REQUIREMENT - Everything except the pictures should be printed exactly as it appears in the records.

>>>

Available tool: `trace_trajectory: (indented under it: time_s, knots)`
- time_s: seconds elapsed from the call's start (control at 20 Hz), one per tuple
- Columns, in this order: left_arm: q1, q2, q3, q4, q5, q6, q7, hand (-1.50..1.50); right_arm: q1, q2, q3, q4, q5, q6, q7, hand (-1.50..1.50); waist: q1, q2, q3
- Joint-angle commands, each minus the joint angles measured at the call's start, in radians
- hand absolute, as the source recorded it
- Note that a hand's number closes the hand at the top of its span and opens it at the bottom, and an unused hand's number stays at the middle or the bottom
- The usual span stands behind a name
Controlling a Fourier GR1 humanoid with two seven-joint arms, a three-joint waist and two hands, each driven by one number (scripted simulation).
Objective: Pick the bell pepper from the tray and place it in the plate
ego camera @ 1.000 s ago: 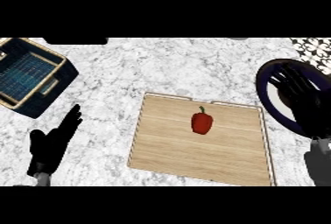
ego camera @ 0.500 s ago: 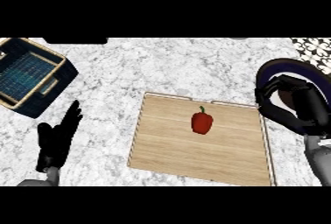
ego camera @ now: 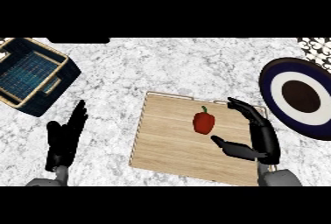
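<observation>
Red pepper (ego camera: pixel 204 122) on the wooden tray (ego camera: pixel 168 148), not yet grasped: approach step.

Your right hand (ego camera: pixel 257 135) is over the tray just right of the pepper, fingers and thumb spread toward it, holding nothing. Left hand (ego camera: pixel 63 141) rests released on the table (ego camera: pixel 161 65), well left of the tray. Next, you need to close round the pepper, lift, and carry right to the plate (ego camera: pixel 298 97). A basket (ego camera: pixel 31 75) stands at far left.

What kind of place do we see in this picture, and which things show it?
Probably a kitchen counter: a speckled stone-like worktop carries a wooden tray with a red bell pepper, a round plate to the right and a basket at upper left.
</observation>
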Motion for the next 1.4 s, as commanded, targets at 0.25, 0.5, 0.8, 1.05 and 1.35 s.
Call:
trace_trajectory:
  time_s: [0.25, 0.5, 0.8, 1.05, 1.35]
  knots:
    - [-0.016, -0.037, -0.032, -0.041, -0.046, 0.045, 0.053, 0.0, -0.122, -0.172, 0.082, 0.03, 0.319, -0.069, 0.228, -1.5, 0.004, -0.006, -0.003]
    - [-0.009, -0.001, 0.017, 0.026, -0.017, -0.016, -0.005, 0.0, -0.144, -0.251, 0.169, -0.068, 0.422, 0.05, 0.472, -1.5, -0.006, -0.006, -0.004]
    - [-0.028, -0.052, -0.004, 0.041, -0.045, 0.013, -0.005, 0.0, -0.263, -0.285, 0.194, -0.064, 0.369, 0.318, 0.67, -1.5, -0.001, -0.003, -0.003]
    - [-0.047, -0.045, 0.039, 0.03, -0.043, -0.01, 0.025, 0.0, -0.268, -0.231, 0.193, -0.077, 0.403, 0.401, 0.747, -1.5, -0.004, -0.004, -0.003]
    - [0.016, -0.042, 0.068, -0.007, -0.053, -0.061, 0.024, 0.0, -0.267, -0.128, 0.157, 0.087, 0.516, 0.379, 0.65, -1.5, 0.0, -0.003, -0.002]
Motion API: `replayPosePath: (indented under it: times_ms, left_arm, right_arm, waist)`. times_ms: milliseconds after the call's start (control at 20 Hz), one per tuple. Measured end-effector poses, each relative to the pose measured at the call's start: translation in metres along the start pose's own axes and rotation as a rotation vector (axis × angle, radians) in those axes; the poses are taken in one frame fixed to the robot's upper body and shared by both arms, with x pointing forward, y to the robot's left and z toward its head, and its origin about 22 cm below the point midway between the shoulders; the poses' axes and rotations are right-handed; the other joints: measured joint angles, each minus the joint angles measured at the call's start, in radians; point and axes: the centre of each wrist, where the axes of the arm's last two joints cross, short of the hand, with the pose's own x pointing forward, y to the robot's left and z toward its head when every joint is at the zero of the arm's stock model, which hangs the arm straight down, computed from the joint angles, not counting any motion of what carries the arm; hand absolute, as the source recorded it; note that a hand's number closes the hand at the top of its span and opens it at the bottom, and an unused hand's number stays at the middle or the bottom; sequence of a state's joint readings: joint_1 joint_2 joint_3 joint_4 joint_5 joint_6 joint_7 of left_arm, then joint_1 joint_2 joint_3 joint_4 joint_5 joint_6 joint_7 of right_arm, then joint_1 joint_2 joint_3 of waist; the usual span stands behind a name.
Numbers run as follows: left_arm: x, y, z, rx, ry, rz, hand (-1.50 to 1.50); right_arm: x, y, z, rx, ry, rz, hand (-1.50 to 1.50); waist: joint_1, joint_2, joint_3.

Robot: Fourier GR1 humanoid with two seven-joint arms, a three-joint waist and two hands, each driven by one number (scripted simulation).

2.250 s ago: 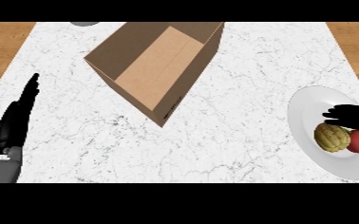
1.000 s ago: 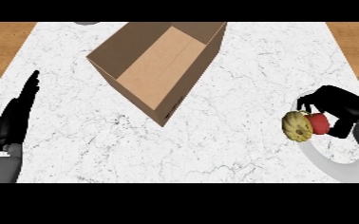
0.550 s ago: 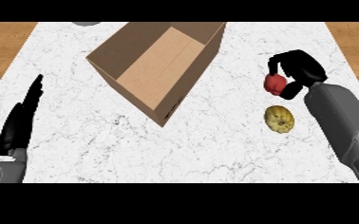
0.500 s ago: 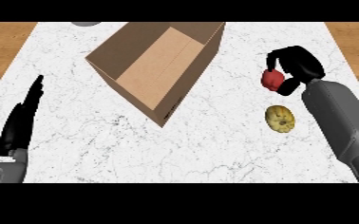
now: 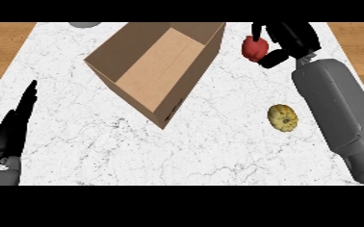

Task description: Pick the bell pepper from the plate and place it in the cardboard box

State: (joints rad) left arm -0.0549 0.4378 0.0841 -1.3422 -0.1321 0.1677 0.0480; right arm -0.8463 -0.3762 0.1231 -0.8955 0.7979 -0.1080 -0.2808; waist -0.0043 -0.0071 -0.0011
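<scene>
My right hand is at the upper right, above the counter, with fingers and thumb curled round a red bell pepper. The pepper sits just right of the open cardboard box, close to its right wall. The box is brown, tilted in view, with its open top facing up. A yellow, lumpy vegetable lies on the marble counter beside my right forearm. The plate does not show. My left hand rests open at the left edge, fingers pointing up.
The white marble counter has wooden borders at the far left and right. A grey round object peeks in at the top edge, left of the box.
My right hand lifted the red pepper off the plate and carried it up and left toward the box. The yellow vegetable now lies on the counter.
</scene>
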Motion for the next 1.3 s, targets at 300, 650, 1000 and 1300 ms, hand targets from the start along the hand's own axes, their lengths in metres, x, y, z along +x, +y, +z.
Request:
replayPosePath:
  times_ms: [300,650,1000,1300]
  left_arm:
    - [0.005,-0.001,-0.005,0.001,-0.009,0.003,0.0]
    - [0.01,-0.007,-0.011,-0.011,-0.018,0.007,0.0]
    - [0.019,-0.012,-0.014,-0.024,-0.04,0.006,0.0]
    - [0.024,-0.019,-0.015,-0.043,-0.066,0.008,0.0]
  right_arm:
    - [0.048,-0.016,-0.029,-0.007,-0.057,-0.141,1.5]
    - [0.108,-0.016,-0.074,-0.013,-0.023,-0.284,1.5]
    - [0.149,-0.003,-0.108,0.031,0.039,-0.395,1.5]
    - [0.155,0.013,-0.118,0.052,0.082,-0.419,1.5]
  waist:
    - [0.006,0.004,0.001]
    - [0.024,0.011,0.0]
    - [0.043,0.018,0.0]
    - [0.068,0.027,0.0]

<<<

RESPONSE TO THIS EXERCISE -
Available tool: `trace_trajectory: (indented under it: time_s, knots)`
- time_s: seconds elapsed from the call's start (control at 20 Hz), one per tuple
- Columns, in this order: left_arm: q1, q2, q3, q4, q5, q6, q7, hand (-1.50..1.50); right_arm: q1, q2, q3, q4, q5, q6, q7, hand (-1.50..1.50); waist: q1, q2, q3
- Joint-angle commands, each minus the joint angles measured at the call's start, in radians
- hand absolute, as the source recorded it
- Note that a hand's number closes the hand at the top of its span and opens it at the bottom, and an unused hand's number stays at the middle or the bottom
- The usual span stands behind a name
Controlling a Fourier GR1 humanoid with two seven-joint arms, a three-joint waist and two hands, each driven by one number (scripted simulation).
Objective: Pick the bell pepper from the tray and place it in the plate
ego camera @ 1.000 s ago: 
ego camera @ 0.500 s ago: 
ego camera @ now: 
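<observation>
Red pepper (ego camera: pixel 204 122) on the wooden tray (ego camera: pixel 168 148), not yet grasped: approach step.

Your right hand (ego camera: pixel 257 135) is over the tray just right of the pepper, fingers and thumb spread toward it, holding nothing. Left hand (ego camera: pixel 63 141) rests released on the table (ego camera: pixel 161 65), well left of the tray. Next, you need to close round the pepper, lift, and carry right to the plate (ego camera: pixel 298 97). A basket (ego camera: pixel 31 75) stands at far left.

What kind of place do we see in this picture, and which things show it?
Probably a kitchen counter: a speckled stone-like worktop carries a wooden tray with a red bell pepper, a round plate to the right and a basket at upper left.
</observation>
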Motion for the next 1.4 s, as commanded, targets at 0.25, 0.5, 0.8, 1.05 and 1.35 s.
Call:
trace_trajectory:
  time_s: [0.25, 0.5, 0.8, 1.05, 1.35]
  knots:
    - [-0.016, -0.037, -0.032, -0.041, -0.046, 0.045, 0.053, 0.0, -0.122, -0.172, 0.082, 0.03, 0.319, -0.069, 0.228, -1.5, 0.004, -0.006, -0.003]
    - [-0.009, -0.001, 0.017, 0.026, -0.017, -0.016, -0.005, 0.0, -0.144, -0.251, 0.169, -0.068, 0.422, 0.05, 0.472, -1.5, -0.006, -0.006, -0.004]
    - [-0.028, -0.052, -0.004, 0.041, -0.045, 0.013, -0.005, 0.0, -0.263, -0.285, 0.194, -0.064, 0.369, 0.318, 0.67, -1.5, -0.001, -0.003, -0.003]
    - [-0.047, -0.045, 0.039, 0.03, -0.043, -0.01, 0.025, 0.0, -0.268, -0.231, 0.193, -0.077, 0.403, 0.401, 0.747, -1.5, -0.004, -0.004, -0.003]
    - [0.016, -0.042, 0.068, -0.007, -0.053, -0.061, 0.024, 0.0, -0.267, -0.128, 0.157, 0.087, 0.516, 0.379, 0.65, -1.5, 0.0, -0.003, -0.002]
Motion API: `replayPosePath: (indented under it: times_ms, left_arm, right_arm, waist)`. times_ms: milliseconds after the call's start (control at 20 Hz), one per tuple. Measured end-effector poses, each relative to the pose measured at the call's start: translation in metres along the start pose's own axes and rotation as a rotation vector (axis × angle, radians) in those axes; the poses are taken in one frame fixed to the robot's upper body and shared by both arms, with x pointing forward, y to the robot's left and z toward its head, and its origin about 22 cm below the point midway between the shoulders; the poses' axes and rotations are right-handed; the other joints: measured joint angles, each minus the joint angles measured at the call's start, in radians; point and axes: the centre of each wrist, where the axes of the arm's last two joints cross, short of the hand, with the pose's own x pointing forward, y to the robot's left and z toward its head when every joint is at the zero of the arm's stock model, which hangs the arm straight down, computed from the joint angles, not counting any motion of what carries the arm; hand absolute, as the source recorded it; note that a hand's number closes the hand at the top of its span and opens it at the bottom, and an unused hand's number stays at the middle or the bottom; sequence of a state's joint readings: joint_1 joint_2 joint_3 joint_4 joint_5 joint_6 joint_7 of left_arm, then joint_1 joint_2 joint_3 joint_4 joint_5 joint_6 joint_7 of right_arm, then joint_1 joint_2 joint_3 of waist; the usual span stands behind a name.
Numbers run as follows: left_arm: x, y, z, rx, ry, rz, hand (-1.50 to 1.50); right_arm: x, y, z, rx, ry, rz, hand (-1.50 to 1.50); waist: joint_1, joint_2, joint_3.

Robot: Fourier GR1 humanoid with two seven-joint arms, a three-joint waist and two hands, each driven by one number (scripted simulation).

2.250 s ago: 
1.000 s ago: 
0.550 s ago: 
0.500 s ago: 
now: 

Task description: Pick the bell pepper from the plate and place it in the cardboard box

State: (joints rad) left arm -0.0549 0.4378 0.0841 -1.3422 -0.1321 0.1677 0.0480; right arm -0.8463 -0.3762 0.1231 -0.8955 0.7979 -0.1080 -0.2808; waist -0.0043 -0.0071 -0.0011
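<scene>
My right hand is at the upper right, above the counter, with fingers and thumb curled round a red bell pepper. The pepper sits just right of the open cardboard box, close to its right wall. The box is brown, tilted in view, with its open top facing up. A yellow, lumpy vegetable lies on the marble counter beside my right forearm. The plate does not show. My left hand rests open at the left edge, fingers pointing up.
The white marble counter has wooden borders at the far left and right. A grey round object peeks in at the top edge, left of the box.
My right hand lifted the red pepper off the plate and carried it up and left toward the box. The yellow vegetable now lies on the counter.
</scene>
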Motion for the next 1.3 s, targets at 300, 650, 1000 and 1300 ms, hand targets from the start along the hand's own axes, their lengths in metres, x, y, z along +x, +y, +z.
Request:
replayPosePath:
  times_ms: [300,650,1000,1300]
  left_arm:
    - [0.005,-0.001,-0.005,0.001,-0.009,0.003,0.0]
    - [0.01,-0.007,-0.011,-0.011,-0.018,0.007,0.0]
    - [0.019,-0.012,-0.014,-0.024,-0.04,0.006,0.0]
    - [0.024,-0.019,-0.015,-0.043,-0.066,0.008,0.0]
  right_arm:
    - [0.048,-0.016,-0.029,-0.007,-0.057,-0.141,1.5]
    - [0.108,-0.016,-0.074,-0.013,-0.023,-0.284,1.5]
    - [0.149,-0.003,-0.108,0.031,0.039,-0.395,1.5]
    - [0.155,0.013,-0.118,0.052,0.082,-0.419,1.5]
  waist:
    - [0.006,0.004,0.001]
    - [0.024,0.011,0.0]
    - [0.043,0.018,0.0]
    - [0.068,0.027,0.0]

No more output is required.